BALTIMORE — U.S Customs and Border Protection (CBP) Office of Field Operations (OFO) at Baltimore Washington International Thurgood Marshall Airport found a small amount of marijuana Wednesday in a bag carried by a U.S. citizen arriving from Jamaica.
A CBP narcotics detector dog alerted to the presence of a controlled substance in the luggage of the traveler. A subsequent search by CBP officers resulted in the discovery and seizure of one cigarette containing marijuana weighing less than one gram. The woman, a Bronx, N.Y. resident, was assessed a $500 Zero Tolerance penalty and released.
“Possessing narcotics, even in small amounts considered for personal use, remains illegal and travelers face severe consequences, from costly civil penalties up to, and including, possible arrest,” said Dianna Bowman, CBP Area Port Director for the Port of Baltimore.

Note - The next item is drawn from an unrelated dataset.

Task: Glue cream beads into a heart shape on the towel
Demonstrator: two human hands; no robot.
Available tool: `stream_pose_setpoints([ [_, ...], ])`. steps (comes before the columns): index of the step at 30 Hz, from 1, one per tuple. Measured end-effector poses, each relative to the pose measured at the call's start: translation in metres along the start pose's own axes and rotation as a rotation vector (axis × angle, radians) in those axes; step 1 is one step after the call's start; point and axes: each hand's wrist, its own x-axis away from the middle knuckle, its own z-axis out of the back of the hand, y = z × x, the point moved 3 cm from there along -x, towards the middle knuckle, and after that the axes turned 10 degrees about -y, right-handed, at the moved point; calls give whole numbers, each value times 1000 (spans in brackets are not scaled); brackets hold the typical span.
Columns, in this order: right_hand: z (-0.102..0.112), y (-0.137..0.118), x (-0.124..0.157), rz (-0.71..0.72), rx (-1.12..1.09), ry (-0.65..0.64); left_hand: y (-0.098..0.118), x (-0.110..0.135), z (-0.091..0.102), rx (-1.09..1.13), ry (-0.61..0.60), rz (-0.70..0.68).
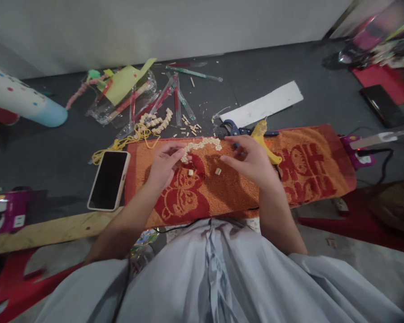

CBP inspects passengers and crew aboard each flight arriving from an international destination. CBP also conducts outbound inspections. One component of CBP’s inspectional process is narcotics enforcement.
On average, CBP seizes 10,327 pounds of drugs a day at and between our 328 U. S. ports of entry nationwide. In addition to narcotics interdiction, CBP conducts inspection operations and intercepts currency, weapons, prohibited agriculture products and other illicit items.
Travelers are encouraged to visit CBP’s Travel section to learn rules governing travel to and from the U.S.
The Privacy Act prohibits releasing the traveler’s name since she was not criminally charged.
U.S. Customs and Border Protection is the unified border agency within the Department of Homeland Security charged with the management, control and protection of our nation's borders at and between the official ports of entry. CBP is charged with keeping terrorists and terrorist weapons out of the country while enforcing hundreds of U.S. laws.